> **HOW TO COMPLETE THIS TASK**
Starting at the line that contains "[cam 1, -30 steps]" and stopping after the line that contains "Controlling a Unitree", transcribe the listing below exactly; do not include any pictures.
--- PROVIDED RECORDS ---
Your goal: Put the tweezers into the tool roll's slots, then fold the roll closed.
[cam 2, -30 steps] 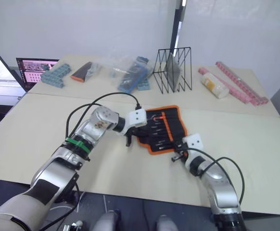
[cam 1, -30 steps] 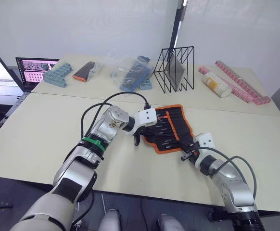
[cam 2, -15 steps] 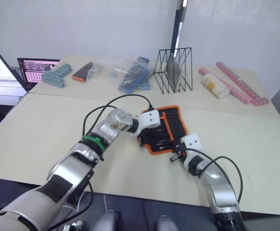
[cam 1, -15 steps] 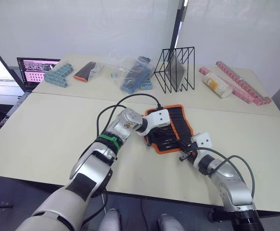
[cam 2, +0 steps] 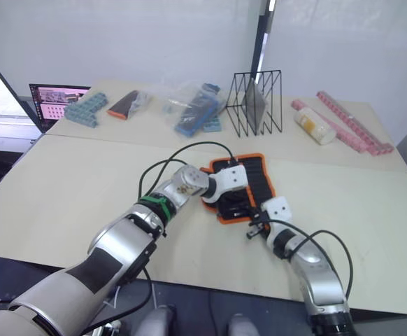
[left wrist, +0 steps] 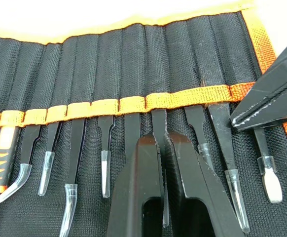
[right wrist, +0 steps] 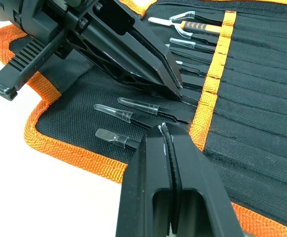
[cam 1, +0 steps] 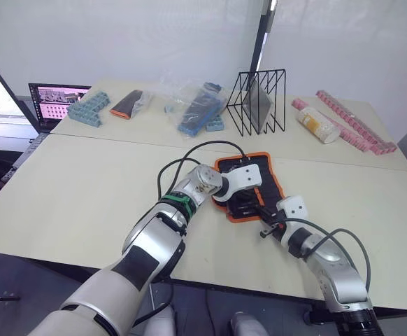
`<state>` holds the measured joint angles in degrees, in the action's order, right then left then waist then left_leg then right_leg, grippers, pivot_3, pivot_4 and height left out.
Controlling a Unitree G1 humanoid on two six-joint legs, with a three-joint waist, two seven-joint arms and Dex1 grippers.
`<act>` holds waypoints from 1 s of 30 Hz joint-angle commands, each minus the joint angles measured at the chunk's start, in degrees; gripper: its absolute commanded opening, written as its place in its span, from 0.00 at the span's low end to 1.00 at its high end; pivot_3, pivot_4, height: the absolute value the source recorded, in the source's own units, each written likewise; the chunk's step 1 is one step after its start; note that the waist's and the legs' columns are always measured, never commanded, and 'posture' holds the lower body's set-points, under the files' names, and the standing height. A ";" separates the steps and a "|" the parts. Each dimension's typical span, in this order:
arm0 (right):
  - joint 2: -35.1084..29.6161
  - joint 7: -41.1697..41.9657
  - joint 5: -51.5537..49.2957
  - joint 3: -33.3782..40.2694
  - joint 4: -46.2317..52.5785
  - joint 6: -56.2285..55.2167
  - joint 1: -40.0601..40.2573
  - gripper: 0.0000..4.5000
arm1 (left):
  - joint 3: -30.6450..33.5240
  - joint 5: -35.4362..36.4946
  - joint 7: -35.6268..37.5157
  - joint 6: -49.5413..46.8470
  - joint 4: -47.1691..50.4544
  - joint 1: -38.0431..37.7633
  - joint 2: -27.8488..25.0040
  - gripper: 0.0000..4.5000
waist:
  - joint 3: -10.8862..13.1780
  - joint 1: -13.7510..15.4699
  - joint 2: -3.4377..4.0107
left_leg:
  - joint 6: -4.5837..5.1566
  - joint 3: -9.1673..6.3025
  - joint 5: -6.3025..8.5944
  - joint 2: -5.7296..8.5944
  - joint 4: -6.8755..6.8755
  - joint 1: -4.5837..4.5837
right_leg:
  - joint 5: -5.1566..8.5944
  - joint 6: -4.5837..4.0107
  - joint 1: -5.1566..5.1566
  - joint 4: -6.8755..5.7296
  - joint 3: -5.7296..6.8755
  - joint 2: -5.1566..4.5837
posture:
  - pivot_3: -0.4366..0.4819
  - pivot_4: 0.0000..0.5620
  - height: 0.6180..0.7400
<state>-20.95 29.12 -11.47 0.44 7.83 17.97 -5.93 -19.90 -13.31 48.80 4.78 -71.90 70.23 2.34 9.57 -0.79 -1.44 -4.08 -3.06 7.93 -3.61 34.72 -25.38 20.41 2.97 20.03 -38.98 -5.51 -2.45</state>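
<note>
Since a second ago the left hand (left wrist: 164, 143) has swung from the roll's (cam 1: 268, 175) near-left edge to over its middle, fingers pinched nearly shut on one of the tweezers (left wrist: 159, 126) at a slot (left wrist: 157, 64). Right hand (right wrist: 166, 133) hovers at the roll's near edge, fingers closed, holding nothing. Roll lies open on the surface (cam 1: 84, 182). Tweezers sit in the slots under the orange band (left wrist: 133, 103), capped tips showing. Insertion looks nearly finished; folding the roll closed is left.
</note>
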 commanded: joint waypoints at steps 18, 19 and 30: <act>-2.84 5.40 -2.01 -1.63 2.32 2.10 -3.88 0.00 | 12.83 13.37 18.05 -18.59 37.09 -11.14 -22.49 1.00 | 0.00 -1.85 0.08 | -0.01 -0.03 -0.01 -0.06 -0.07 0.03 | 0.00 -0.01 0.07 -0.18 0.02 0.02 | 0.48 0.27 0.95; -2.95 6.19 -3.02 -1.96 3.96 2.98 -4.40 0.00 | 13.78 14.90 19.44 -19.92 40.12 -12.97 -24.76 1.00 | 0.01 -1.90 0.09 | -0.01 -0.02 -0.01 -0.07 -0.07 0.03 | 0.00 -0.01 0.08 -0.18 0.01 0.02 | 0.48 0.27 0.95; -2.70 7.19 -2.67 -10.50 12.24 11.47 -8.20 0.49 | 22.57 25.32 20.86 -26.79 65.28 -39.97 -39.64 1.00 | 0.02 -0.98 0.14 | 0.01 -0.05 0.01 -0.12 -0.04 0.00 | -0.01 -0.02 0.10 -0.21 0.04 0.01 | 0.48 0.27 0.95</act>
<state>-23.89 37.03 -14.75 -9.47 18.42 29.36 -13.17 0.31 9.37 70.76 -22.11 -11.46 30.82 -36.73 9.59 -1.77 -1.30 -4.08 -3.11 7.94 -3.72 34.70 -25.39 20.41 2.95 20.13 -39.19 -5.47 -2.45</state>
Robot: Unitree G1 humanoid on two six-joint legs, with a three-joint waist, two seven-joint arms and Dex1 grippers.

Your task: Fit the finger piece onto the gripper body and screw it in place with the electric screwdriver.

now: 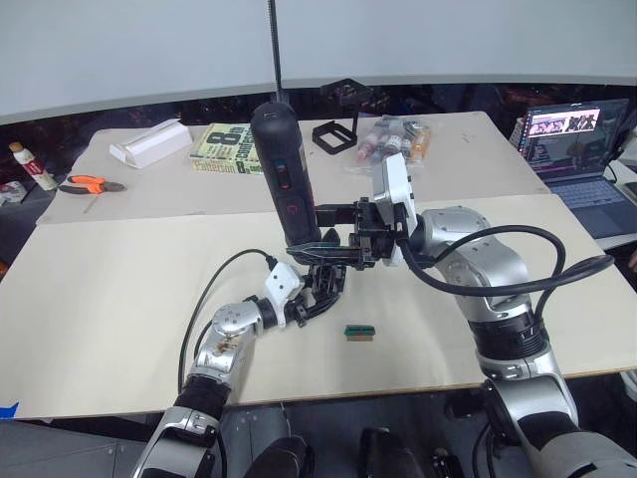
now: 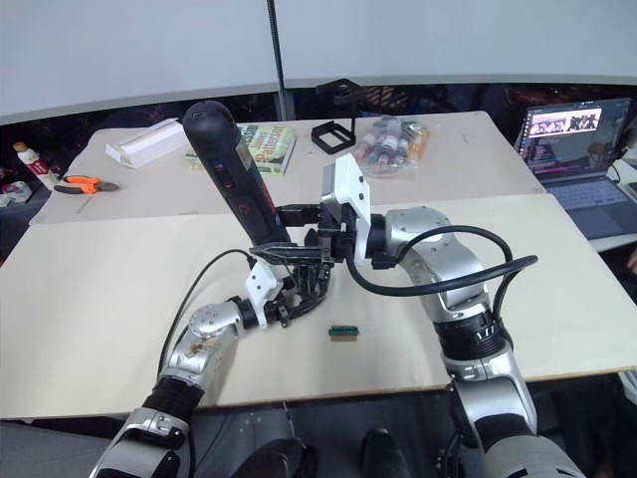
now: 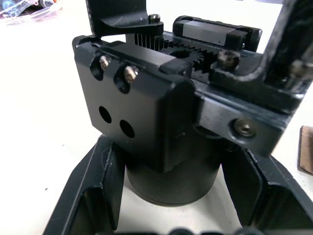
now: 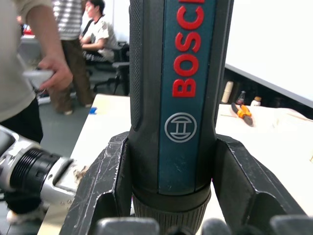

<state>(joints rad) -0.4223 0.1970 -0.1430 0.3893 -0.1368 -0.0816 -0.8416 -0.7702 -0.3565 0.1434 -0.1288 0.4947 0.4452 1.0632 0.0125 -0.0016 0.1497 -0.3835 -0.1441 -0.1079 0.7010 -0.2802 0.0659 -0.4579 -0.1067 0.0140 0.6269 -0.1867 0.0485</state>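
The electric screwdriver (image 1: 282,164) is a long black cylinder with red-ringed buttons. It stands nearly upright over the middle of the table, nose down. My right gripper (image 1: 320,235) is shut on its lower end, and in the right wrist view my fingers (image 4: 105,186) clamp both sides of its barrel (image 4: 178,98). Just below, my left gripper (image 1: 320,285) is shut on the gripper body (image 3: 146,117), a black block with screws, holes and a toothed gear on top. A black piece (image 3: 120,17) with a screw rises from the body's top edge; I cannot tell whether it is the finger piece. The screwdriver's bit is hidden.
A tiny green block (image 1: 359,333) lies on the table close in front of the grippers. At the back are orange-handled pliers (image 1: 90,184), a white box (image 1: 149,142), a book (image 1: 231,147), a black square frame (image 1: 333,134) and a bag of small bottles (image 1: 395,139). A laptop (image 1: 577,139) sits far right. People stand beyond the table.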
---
> **ANSWER FOR THIS EXERCISE**
[cam 1, -30 steps] 
[cam 2, -15 steps] 
[cam 1, -15 steps] 
[cam 2, +0 steps] 
[left wrist, +0 steps] 
[right wrist, +0 steps] 
[cam 1, +0 steps] 
`<state>` holds the measured joint angles in degrees, in the action's order, right then left then waist then left_leg then right_leg, grippers, pivot_3, pivot_4 and height left out.
Controlling a Unitree G1 humanoid on two six-joint legs, with a three-joint waist, two seven-joint arms and Dex1 grippers.

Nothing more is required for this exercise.